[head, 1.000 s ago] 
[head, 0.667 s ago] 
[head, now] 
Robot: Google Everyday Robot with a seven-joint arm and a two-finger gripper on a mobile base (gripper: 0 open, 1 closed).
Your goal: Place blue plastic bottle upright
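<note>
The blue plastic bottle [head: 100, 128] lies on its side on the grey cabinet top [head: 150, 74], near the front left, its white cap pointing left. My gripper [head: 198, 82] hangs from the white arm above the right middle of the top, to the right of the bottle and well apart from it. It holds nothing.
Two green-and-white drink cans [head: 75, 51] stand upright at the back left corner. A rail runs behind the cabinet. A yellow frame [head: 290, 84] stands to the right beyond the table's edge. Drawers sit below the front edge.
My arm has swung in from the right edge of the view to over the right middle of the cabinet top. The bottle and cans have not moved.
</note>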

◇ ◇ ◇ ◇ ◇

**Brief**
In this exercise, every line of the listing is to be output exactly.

**Answer to the problem**
[head, 1.000 s ago] 
[head, 0.667 s ago] 
[head, now] 
Robot: Google Everyday Robot with a seven-joint arm and a two-finger gripper on a mobile base (gripper: 0 open, 1 closed).
Your goal: Place blue plastic bottle upright
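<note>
The blue plastic bottle [head: 100, 128] lies on its side on the grey cabinet top [head: 150, 74], near the front left, its white cap pointing left. My gripper [head: 198, 82] hangs from the white arm above the right middle of the top, to the right of the bottle and well apart from it. It holds nothing.
Two green-and-white drink cans [head: 75, 51] stand upright at the back left corner. A rail runs behind the cabinet. A yellow frame [head: 290, 84] stands to the right beyond the table's edge. Drawers sit below the front edge.
My arm has swung in from the right edge of the view to over the right middle of the cabinet top. The bottle and cans have not moved.
</note>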

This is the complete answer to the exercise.